◆ Assigned task
Please restate the listing below in full, word for word.

*** Data below ***

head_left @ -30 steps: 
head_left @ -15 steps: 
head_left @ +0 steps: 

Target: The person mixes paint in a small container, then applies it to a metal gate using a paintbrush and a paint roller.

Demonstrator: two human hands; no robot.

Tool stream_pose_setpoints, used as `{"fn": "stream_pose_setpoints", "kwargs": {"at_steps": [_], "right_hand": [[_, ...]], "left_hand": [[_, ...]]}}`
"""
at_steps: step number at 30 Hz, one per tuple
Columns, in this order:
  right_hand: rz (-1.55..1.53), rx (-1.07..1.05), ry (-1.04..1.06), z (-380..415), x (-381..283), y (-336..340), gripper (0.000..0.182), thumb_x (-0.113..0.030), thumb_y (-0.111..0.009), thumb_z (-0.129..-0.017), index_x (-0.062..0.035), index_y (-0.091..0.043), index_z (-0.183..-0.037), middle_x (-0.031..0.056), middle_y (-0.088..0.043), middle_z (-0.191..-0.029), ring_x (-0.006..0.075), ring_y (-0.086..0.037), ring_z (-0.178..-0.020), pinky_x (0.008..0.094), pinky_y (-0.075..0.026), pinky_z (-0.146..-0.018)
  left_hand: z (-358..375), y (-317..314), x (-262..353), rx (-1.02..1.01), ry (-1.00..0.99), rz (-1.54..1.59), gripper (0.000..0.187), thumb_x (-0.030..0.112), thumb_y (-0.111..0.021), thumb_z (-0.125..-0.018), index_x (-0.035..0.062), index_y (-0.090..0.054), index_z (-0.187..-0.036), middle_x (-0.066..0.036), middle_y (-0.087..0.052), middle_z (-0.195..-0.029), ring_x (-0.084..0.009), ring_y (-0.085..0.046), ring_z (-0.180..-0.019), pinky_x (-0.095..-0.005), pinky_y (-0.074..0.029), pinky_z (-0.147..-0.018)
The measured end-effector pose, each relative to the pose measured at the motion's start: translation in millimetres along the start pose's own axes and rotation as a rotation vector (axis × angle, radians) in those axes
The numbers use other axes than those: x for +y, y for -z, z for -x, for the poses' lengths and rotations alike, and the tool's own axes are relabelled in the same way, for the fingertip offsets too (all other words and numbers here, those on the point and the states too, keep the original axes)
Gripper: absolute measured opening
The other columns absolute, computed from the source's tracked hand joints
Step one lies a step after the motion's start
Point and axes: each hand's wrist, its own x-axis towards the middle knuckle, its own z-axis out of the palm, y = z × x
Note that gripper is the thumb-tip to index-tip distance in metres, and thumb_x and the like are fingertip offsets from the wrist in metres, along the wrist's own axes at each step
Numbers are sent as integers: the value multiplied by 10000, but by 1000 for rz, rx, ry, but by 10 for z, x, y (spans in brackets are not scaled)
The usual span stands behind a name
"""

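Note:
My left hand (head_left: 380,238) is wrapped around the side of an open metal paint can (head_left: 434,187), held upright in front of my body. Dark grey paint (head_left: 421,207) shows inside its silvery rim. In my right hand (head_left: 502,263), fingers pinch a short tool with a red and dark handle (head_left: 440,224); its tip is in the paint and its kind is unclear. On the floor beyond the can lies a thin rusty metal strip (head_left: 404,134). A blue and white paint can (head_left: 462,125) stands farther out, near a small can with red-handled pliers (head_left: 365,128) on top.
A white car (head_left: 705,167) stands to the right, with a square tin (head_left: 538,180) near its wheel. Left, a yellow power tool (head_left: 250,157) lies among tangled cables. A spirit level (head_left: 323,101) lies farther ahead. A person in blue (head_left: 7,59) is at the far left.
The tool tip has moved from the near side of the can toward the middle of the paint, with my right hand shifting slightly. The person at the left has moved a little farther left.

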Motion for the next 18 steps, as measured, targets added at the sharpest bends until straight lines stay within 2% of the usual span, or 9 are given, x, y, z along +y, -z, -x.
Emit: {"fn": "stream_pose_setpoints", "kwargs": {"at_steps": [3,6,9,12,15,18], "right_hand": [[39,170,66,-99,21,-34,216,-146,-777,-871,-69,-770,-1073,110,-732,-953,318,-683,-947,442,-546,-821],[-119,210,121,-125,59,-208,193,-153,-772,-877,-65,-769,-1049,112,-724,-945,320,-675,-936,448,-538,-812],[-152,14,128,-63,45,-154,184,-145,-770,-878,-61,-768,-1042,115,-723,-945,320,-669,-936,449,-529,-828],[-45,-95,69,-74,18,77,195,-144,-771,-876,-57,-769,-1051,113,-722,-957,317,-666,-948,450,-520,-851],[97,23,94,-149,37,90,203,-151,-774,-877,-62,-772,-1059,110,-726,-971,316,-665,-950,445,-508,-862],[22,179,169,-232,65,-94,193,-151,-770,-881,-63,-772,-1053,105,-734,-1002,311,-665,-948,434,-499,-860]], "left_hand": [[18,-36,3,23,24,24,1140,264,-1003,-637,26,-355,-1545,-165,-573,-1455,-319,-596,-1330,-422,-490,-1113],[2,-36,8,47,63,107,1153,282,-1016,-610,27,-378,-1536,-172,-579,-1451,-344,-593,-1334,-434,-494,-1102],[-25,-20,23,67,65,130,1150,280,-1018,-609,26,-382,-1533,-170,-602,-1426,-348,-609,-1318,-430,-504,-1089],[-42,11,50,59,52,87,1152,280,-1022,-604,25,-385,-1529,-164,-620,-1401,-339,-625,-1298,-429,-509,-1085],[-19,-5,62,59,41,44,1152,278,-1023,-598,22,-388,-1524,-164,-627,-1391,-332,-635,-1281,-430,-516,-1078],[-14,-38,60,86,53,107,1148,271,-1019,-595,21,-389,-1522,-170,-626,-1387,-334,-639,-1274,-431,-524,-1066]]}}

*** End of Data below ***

◆ Exercise output
head_left @ -30 steps: 
head_left @ -15 steps: 
head_left @ +0 steps: 

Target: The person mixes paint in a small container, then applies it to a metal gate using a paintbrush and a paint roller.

Demonstrator: two human hands; no robot.

Tool stream_pose_setpoints, used as `{"fn": "stream_pose_setpoints", "kwargs": {"at_steps": [_], "right_hand": [[_, ...]], "left_hand": [[_, ...]]}}`
"""
at_steps: step number at 30 Hz, one per tuple
Columns, in this order:
  right_hand: rz (-1.55..1.53), rx (-1.07..1.05), ry (-1.04..1.06), z (-380..415), x (-381..283), y (-336..340), gripper (0.000..0.182), thumb_x (-0.113..0.030), thumb_y (-0.111..0.009), thumb_z (-0.129..-0.017), index_x (-0.062..0.035), index_y (-0.091..0.043), index_z (-0.183..-0.037), middle_x (-0.031..0.056), middle_y (-0.088..0.043), middle_z (-0.191..-0.029), ring_x (-0.006..0.075), ring_y (-0.086..0.037), ring_z (-0.178..-0.020), pinky_x (0.008..0.094), pinky_y (-0.075..0.026), pinky_z (-0.146..-0.018)
  left_hand: z (-358..375), y (-317..314), x (-262..353), rx (-1.02..1.01), ry (-1.00..0.99), rz (-1.54..1.59), gripper (0.000..0.187), thumb_x (-0.030..0.112), thumb_y (-0.111..0.021), thumb_z (-0.125..-0.018), index_x (-0.035..0.062), index_y (-0.090..0.054), index_z (-0.187..-0.036), middle_x (-0.066..0.036), middle_y (-0.087..0.052), middle_z (-0.195..-0.029), ring_x (-0.084..0.009), ring_y (-0.085..0.046), ring_z (-0.180..-0.019), pinky_x (-0.095..-0.005), pinky_y (-0.074..0.029), pinky_z (-0.147..-0.018)
The measured end-effector pose, each relative to the pose measured at the motion's start: translation in millimetres along the start pose's own axes and rotation as a rotation vector (axis × angle, radians) in those axes
The numbers use other axes than those: x for +y, y for -z, z for -x, for the poses' lengths and rotations alike, and the tool's own axes are relabelled in the same way, for the fingertip offsets too (all other words and numbers here, those on the point and the states too, keep the original axes)
Gripper: absolute measured opening
The other columns absolute, computed from the source's tracked hand joints
Step one lies a step after the motion's start
Point and axes: each hand's wrist, its own x-axis towards the middle knuckle, its own z-axis out of the palm, y = z × x
Note that gripper is the thumb-tip to index-tip distance in metres, and thumb_x and the like are fingertip offsets from the wrist in metres, along the wrist's own axes at each step
Numbers are sent as integers: the value multiplied by 10000, but by 1000 for rz, rx, ry, but by 10 for z, x, y (spans in brackets are not scaled)
The usual span stands behind a name
"""

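Note:
My left hand (head_left: 380,238) is wrapped around the side of an open metal paint can (head_left: 434,187), held upright in front of my body. Dark grey paint (head_left: 421,207) shows inside its silvery rim. In my right hand (head_left: 502,263), fingers pinch a short tool with a red and dark handle (head_left: 440,224); its tip is in the paint and its kind is unclear. On the floor beyond the can lies a thin rusty metal strip (head_left: 404,134). A blue and white paint can (head_left: 462,125) stands farther out, near a small can with red-handled pliers (head_left: 365,128) on top.
A white car (head_left: 705,167) stands to the right, with a square tin (head_left: 538,180) near its wheel. Left, a yellow power tool (head_left: 250,157) lies among tangled cables. A spirit level (head_left: 323,101) lies farther ahead. A person in blue (head_left: 7,59) is at the far left.
The tool tip has moved from the near side of the can toward the middle of the paint, with my right hand shifting slightly. The person at the left has moved a little farther left.
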
Motion for the next 18 steps, as measured, targets added at the sharpest bends until straight lines stay within 2% of the usual span, or 9 are given, x, y, z along +y, -z, -x.
Emit: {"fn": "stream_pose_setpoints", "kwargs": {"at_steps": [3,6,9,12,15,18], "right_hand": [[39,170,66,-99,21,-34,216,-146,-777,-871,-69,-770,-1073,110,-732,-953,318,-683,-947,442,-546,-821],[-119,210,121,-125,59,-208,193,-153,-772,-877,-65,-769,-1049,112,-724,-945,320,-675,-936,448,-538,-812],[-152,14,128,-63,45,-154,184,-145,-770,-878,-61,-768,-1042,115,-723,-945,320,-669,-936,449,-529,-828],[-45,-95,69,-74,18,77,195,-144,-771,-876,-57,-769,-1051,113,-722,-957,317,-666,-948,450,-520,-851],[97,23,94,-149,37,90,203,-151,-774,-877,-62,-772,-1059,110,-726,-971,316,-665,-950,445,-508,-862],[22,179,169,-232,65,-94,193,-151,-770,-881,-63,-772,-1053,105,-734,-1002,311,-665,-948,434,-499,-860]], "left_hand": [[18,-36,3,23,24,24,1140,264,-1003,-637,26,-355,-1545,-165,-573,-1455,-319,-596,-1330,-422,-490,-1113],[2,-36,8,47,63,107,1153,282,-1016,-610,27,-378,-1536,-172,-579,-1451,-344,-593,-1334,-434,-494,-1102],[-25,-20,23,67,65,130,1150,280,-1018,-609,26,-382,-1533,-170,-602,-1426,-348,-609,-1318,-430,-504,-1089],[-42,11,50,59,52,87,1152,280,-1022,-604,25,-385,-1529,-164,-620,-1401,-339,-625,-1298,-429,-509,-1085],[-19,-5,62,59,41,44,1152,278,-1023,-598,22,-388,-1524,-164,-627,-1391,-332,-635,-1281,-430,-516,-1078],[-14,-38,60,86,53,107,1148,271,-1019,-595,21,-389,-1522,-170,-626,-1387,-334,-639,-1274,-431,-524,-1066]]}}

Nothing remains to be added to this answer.